THE BIOSYNTHESIC PATHWAYS FOR INDOLE-3-ACETIC ACID CHANGES DURING TOMATO FRUIT DEVELOPMENT

Authors: EPSTEIN, EPHRAIM - RUTGERS UNIVERSITY; COHEN, JERRY - UNIV OF MINNESOTA; Slovin, Janet

Submitted to: Plant Growth Regulation
Publication Type: Peer Reviewed Journal
Publication Acceptance Date: 11/28/2001
Publication Date: N/A
Citation: N/A

Interpretive Summary: The plant hormone auxin is involved in a number of important processes in fruit tissues, including cell expansion, sensitivity to the ripening hormone ethylene, responses to stress, and control of fruit abscission, in addition to delaying fruit ripening. No information is available about how this hormone is made in fruits. Such information is necessary for manipulating the levels of this hormone so that we can more closely regulate these processes and obtain a more reliable harvest of quality fruit with good keeping characteristics. We therefore studied the processes in green and red tomato fruit that produce auxin. We showed for the first time that green fruit and red fruit use an entirely different pathway for production of the auxin within the fruit. This suggests that the regulation of auxin production also changes during fruit development. Using fruit from a non-ripening tomato mutant, we showed that this change is related to age or cessation of cell expansion, and not directly to other ripening events. This new information on how auxin is made at different times during fruit development has many potential uses for fruit crop improvement in processes important to both production and storage. This information should be of interest to molecular biologists, plant breeders, and others interested in development of improved plant varieties by biochemical, genetic or molecular techniques as well as producers, consumers and others interested in the benefits possible through genetic manipulation of fruit crop production.

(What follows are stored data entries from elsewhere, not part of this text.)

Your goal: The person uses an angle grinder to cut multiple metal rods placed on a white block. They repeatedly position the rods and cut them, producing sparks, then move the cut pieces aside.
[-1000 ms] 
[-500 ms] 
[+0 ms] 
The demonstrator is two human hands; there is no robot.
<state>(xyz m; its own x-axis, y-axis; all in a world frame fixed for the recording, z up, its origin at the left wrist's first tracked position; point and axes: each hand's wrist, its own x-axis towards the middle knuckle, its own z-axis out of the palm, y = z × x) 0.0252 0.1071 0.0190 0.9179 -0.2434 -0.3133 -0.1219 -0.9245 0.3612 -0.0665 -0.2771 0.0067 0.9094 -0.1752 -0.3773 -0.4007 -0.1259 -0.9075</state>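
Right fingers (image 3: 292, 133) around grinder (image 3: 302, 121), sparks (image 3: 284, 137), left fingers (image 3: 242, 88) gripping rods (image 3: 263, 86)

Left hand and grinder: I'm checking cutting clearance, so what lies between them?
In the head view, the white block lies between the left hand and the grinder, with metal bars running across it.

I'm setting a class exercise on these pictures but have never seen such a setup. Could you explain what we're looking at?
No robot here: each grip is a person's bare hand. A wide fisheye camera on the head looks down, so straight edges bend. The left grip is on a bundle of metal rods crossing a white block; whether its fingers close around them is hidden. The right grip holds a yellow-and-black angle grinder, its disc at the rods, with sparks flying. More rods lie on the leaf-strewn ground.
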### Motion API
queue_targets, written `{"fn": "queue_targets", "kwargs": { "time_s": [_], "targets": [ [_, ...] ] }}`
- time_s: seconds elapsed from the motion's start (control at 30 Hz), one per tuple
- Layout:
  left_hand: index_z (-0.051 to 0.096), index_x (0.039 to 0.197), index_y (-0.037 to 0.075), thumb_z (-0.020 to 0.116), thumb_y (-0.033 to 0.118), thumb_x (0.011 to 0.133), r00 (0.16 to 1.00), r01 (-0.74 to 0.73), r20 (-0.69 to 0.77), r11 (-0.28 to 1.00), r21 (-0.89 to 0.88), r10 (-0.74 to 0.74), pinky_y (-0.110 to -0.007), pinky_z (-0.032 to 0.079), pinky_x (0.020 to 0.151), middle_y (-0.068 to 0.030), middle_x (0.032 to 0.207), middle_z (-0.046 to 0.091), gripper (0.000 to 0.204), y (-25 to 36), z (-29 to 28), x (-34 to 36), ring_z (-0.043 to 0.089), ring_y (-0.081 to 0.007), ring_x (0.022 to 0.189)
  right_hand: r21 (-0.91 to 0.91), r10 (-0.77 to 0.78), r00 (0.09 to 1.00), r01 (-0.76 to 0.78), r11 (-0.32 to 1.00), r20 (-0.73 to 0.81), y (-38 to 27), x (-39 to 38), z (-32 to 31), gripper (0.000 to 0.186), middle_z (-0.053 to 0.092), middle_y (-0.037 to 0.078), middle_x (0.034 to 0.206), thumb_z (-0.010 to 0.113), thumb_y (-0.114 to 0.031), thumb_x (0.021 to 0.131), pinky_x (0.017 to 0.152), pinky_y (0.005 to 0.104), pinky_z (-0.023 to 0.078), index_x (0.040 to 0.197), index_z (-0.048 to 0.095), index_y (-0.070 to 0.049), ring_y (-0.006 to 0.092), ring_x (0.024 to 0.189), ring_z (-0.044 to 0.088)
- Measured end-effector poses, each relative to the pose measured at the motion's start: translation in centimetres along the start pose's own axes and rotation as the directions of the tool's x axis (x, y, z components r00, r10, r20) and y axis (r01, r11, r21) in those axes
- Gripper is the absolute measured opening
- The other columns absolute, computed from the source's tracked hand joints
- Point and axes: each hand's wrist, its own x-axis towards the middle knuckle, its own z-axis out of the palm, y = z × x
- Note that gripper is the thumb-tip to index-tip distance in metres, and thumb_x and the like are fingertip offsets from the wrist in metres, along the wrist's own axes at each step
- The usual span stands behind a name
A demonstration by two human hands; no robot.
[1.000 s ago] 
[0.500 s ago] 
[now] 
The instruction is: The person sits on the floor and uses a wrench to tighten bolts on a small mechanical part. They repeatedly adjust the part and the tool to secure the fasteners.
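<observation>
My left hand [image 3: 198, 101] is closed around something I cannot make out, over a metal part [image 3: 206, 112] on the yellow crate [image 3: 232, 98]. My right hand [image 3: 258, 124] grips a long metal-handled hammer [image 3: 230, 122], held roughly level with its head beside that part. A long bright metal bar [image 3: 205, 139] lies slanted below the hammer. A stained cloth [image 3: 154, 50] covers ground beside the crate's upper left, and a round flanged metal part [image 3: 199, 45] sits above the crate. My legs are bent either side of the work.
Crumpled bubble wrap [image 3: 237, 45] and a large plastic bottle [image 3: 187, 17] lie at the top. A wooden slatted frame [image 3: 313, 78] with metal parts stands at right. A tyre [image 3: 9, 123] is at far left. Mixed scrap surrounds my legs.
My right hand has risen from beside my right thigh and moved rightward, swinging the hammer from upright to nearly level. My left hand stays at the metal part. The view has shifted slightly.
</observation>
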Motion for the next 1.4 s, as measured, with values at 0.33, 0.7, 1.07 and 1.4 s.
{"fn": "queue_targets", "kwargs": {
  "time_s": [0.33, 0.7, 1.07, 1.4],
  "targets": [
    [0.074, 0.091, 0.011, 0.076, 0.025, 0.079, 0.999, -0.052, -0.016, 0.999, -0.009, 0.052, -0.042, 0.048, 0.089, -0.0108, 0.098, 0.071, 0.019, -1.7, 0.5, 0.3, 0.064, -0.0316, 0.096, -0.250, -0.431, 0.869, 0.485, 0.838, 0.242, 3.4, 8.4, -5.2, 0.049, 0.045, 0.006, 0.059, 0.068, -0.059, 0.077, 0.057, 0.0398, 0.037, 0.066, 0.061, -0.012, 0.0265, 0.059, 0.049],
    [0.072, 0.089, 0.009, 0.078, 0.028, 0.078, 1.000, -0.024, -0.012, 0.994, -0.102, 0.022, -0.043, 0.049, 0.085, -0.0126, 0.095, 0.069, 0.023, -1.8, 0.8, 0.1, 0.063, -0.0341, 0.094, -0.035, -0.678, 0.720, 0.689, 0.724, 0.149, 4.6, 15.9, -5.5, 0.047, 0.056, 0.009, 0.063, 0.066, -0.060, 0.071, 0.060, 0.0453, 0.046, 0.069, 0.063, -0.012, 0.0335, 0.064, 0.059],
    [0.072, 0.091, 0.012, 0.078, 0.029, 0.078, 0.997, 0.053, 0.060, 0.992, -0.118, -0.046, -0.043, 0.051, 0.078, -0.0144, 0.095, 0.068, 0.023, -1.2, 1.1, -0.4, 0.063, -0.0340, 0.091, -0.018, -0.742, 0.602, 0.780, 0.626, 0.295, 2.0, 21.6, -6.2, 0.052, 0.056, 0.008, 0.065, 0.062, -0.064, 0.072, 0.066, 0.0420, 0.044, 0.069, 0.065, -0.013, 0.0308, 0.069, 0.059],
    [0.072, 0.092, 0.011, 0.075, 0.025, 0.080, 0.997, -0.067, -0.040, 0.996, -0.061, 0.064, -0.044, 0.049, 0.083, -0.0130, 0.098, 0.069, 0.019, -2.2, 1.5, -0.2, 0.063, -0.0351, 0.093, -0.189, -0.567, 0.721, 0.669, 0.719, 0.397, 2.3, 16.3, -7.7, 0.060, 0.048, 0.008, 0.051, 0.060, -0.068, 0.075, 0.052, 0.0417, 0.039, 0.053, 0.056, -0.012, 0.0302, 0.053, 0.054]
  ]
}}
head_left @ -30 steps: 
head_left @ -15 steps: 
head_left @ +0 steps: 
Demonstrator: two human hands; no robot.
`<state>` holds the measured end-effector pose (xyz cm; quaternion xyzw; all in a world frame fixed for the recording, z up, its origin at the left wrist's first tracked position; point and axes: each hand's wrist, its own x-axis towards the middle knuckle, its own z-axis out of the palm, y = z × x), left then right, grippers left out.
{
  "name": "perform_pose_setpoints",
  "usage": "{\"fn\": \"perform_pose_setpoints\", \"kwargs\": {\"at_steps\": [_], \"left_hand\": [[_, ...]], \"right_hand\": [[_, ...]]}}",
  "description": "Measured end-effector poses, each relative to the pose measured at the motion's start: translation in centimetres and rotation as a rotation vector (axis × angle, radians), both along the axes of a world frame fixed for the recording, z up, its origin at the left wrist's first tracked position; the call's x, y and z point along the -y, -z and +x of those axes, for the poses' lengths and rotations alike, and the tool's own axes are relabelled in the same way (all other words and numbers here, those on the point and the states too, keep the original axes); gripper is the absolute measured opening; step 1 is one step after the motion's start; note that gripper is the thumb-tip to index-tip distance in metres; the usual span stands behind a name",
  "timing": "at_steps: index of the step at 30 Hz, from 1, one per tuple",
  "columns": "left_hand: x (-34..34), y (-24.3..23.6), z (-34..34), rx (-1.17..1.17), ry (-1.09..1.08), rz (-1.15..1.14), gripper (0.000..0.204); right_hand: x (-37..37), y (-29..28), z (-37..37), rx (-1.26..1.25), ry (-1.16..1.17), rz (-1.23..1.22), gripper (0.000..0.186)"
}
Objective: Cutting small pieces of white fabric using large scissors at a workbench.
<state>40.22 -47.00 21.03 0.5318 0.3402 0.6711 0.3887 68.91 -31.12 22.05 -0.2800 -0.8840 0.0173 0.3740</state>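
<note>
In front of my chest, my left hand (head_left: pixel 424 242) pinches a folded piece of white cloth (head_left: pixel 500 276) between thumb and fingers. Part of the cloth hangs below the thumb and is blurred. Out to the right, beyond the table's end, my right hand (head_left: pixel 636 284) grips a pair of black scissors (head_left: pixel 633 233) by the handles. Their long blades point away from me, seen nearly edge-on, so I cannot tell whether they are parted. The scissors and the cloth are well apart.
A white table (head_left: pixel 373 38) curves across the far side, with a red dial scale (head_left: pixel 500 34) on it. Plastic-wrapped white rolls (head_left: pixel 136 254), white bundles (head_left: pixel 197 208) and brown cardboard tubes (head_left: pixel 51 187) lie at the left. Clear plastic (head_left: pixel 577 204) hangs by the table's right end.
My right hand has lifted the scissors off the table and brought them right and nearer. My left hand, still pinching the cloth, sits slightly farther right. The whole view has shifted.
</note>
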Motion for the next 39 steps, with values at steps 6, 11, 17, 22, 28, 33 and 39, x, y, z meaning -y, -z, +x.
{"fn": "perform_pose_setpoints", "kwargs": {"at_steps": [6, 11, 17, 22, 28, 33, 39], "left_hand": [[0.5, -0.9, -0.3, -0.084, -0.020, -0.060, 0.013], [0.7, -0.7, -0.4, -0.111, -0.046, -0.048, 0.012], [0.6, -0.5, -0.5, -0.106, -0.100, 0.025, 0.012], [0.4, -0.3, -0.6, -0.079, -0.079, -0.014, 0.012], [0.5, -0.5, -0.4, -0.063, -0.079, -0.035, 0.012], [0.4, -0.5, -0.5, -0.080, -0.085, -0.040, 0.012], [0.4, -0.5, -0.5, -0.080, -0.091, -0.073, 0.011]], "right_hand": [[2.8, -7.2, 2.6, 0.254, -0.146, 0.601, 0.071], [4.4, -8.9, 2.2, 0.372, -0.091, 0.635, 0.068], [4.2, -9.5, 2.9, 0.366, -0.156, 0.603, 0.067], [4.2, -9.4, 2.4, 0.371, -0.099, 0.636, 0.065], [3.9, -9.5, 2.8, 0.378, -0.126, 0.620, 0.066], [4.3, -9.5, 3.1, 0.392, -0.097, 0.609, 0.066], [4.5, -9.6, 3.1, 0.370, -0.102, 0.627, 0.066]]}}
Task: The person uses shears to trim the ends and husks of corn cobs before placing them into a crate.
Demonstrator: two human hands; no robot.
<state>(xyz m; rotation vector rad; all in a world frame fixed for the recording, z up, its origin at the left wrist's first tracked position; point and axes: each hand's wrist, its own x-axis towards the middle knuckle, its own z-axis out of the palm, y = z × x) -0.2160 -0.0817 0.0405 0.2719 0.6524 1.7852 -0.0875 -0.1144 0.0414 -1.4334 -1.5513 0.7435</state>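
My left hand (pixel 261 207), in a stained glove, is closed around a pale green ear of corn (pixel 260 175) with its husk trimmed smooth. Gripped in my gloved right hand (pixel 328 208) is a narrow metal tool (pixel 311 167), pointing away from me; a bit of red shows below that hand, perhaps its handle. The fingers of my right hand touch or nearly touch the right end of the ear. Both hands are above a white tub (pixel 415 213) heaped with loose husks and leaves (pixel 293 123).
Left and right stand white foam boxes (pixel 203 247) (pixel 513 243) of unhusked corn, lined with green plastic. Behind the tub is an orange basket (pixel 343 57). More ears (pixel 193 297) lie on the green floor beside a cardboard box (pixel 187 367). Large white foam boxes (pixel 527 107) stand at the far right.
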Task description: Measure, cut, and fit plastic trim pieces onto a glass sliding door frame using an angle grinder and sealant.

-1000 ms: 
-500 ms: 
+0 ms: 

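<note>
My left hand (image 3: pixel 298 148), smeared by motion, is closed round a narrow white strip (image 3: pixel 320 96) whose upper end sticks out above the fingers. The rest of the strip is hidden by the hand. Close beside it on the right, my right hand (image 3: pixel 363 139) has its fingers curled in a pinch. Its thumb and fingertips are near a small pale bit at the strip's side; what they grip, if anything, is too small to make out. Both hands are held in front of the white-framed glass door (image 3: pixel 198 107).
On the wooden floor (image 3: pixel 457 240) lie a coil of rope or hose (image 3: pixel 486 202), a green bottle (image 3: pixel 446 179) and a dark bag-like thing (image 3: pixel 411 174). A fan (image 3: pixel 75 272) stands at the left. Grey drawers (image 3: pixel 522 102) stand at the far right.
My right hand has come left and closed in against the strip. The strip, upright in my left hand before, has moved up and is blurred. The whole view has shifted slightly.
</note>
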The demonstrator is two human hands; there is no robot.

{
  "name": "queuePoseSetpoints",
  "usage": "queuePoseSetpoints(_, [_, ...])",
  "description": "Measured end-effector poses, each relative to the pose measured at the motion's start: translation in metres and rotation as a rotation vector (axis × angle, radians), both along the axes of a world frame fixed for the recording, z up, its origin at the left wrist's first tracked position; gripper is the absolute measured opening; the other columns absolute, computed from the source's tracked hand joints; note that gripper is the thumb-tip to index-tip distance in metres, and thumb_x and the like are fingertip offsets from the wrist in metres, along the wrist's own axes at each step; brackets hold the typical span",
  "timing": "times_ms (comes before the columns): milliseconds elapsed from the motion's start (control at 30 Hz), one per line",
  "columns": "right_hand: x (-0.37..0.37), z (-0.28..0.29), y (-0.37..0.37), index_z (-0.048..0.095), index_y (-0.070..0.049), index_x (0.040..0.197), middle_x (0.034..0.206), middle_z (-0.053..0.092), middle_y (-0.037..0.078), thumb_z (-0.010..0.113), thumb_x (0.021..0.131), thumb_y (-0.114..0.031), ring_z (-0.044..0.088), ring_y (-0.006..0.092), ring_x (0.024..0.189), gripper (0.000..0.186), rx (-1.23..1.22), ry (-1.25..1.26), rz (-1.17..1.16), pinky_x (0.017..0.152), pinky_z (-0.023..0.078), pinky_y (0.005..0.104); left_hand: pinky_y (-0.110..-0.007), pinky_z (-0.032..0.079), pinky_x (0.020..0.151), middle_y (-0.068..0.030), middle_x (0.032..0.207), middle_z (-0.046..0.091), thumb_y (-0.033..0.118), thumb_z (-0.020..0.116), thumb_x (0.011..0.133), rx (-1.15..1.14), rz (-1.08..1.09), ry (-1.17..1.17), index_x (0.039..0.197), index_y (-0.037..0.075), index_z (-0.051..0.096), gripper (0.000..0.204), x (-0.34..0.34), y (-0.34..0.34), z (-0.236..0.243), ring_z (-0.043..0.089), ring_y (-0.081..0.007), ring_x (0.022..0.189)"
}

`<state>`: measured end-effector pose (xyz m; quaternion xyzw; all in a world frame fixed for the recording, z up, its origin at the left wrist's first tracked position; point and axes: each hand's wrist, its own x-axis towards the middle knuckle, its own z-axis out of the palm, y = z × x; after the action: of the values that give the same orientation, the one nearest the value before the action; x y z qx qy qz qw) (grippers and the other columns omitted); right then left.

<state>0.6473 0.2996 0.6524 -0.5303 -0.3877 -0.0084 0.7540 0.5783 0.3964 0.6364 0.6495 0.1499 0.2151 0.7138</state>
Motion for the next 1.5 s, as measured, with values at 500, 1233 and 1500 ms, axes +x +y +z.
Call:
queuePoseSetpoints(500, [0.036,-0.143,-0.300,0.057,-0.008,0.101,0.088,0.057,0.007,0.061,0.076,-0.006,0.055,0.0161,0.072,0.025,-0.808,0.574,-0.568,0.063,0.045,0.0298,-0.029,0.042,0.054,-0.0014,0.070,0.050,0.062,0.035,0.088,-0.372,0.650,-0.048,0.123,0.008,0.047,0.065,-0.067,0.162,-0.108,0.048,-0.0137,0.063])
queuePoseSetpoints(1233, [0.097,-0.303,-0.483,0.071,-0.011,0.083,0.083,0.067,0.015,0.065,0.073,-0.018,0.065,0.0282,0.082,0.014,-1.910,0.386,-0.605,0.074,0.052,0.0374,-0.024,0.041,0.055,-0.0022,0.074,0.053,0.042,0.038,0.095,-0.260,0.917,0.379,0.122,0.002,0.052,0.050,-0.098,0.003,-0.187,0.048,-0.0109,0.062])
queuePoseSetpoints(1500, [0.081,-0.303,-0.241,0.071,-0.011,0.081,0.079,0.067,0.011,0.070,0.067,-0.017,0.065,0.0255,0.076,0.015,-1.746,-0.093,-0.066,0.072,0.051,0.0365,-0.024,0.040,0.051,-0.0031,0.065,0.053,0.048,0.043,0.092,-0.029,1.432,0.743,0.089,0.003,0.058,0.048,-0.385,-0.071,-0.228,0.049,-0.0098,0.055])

Technical Abstract: Phytohormone metabolism during fruit ripening is critical to the control of this developmental process, yet we know little about pathways for the production of many of these signaling compounds. Using stable isotope labeling in both an in vitro aseptic tomato fruit culture system and detached greenhouse-grown tomato fruit, we have shown by mass spectral analysis that tomato uses the tryptophan-independent pathway to produce IAA from anthranilate or indole. We also show that there is a developmental switch from tryptophan utilization to tryptophan- independent production that occurs between mature green and red-ripe stages of fruit development. Moreover, this pathway switch does not appear to be associated with ripening per se in that fruit from neverripe tomato plants also utilize the tryptophan independent pathway.